### TASK REQUIREMENTS
An exact reproduction of the data below is expected, free of images.

### INFORMATION PROVIDED

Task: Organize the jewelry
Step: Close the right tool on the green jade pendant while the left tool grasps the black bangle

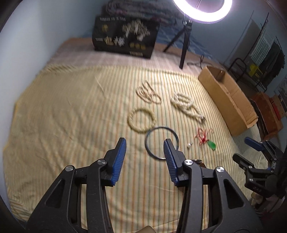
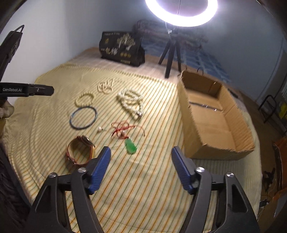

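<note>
Left tongs (image 1: 145, 142) open, nothing between the blue pads, hovering over the bed (image 1: 62, 116) just short of the blue bangle (image 1: 162, 142). Right pad overlapped the bangle's near edge in the left wrist view; contact impossible to tell.
Right tongs (image 2: 141, 151) open too, empty, above bare striped sheet. Green pendant (image 2: 131, 146) just ahead of them, toward the left pad. Also seen at the right edge of the left wrist view (image 1: 248, 152).
Left tongs body visible at the left edge of the right wrist view, jaws out of frame there.
Jewelry spread flat on the bed, all blurred:
- blue bangle lying flat, left of centre.
- bead bracelet (image 2: 84, 100) just beyond the bangle, close to touching it.
- small pile of pearl strands (image 2: 105, 86) farther back.
- bigger tangle of pearl strands (image 2: 131, 103) to the right of that, clasp end trailing toward the near side.
- red cord (image 2: 123, 128) loose, tied to the green pendant.
- single pearl piece (image 2: 99, 129) between bangle and cord.
- brown leather band (image 2: 80, 152) standing on edge, nearest item on the left, just beside the right tongs' left pad.
Cardboard box (image 2: 215, 125) open on the right side of the bed, well apart from both tongs. Something thin and shiny on its floor, too blurred to name.
Ring light (image 2: 181, 12) on a tripod (image 2: 169, 53) at the far end, lit. Black bag (image 2: 122, 48) with gold print beside it, against the wall.
</note>
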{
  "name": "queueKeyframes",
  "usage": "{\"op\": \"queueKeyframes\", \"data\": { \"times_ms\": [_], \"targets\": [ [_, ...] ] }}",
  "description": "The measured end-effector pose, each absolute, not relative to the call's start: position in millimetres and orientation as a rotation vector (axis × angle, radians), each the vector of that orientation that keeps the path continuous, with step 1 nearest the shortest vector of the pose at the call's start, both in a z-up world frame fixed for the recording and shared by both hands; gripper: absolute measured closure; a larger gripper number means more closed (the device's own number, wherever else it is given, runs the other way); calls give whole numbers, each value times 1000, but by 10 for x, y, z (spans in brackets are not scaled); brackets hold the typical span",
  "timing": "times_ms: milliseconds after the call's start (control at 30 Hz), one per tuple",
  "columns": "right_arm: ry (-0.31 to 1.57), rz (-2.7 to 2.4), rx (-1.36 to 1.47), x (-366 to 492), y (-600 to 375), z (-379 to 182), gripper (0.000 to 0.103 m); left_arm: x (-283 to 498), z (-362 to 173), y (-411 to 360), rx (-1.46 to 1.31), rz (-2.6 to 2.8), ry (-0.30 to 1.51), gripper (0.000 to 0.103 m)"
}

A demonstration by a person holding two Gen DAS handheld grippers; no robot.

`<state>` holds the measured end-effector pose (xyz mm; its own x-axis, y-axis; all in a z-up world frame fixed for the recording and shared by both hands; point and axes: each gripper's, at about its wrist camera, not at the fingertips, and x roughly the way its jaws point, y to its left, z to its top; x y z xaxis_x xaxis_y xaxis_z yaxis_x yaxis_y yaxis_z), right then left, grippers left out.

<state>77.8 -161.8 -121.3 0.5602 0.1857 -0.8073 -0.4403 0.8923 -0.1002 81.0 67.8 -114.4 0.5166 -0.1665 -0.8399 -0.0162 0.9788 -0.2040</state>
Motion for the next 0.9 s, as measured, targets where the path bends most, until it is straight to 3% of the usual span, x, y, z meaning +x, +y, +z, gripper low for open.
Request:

### EXERCISE ANSWER
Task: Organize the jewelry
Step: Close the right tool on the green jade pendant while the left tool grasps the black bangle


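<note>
Left tongs (image 1: 145, 142) open, nothing between the blue pads, hovering over the bed (image 1: 62, 116) just short of the blue bangle (image 1: 162, 142). Right pad overlapped the bangle's near edge in the left wrist view; contact impossible to tell.
Right tongs (image 2: 141, 151) open too, empty, above bare striped sheet. Green pendant (image 2: 131, 146) just ahead of them, toward the left pad. Also seen at the right edge of the left wrist view (image 1: 248, 152).
Left tongs body visible at the left edge of the right wrist view, jaws out of frame there.
Jewelry spread flat on the bed, all blurred:
- blue bangle lying flat, left of centre.
- bead bracelet (image 2: 84, 100) just beyond the bangle, close to touching it.
- small pile of pearl strands (image 2: 105, 86) farther back.
- bigger tangle of pearl strands (image 2: 131, 103) to the right of that, clasp end trailing toward the near side.
- red cord (image 2: 123, 128) loose, tied to the green pendant.
- single pearl piece (image 2: 99, 129) between bangle and cord.
- brown leather band (image 2: 80, 152) standing on edge, nearest item on the left, just beside the right tongs' left pad.
Cardboard box (image 2: 215, 125) open on the right side of the bed, well apart from both tongs. Something thin and shiny on its floor, too blurred to name.
Ring light (image 2: 181, 12) on a tripod (image 2: 169, 53) at the far end, lit. Black bag (image 2: 122, 48) with gold print beside it, against the wall.
</note>
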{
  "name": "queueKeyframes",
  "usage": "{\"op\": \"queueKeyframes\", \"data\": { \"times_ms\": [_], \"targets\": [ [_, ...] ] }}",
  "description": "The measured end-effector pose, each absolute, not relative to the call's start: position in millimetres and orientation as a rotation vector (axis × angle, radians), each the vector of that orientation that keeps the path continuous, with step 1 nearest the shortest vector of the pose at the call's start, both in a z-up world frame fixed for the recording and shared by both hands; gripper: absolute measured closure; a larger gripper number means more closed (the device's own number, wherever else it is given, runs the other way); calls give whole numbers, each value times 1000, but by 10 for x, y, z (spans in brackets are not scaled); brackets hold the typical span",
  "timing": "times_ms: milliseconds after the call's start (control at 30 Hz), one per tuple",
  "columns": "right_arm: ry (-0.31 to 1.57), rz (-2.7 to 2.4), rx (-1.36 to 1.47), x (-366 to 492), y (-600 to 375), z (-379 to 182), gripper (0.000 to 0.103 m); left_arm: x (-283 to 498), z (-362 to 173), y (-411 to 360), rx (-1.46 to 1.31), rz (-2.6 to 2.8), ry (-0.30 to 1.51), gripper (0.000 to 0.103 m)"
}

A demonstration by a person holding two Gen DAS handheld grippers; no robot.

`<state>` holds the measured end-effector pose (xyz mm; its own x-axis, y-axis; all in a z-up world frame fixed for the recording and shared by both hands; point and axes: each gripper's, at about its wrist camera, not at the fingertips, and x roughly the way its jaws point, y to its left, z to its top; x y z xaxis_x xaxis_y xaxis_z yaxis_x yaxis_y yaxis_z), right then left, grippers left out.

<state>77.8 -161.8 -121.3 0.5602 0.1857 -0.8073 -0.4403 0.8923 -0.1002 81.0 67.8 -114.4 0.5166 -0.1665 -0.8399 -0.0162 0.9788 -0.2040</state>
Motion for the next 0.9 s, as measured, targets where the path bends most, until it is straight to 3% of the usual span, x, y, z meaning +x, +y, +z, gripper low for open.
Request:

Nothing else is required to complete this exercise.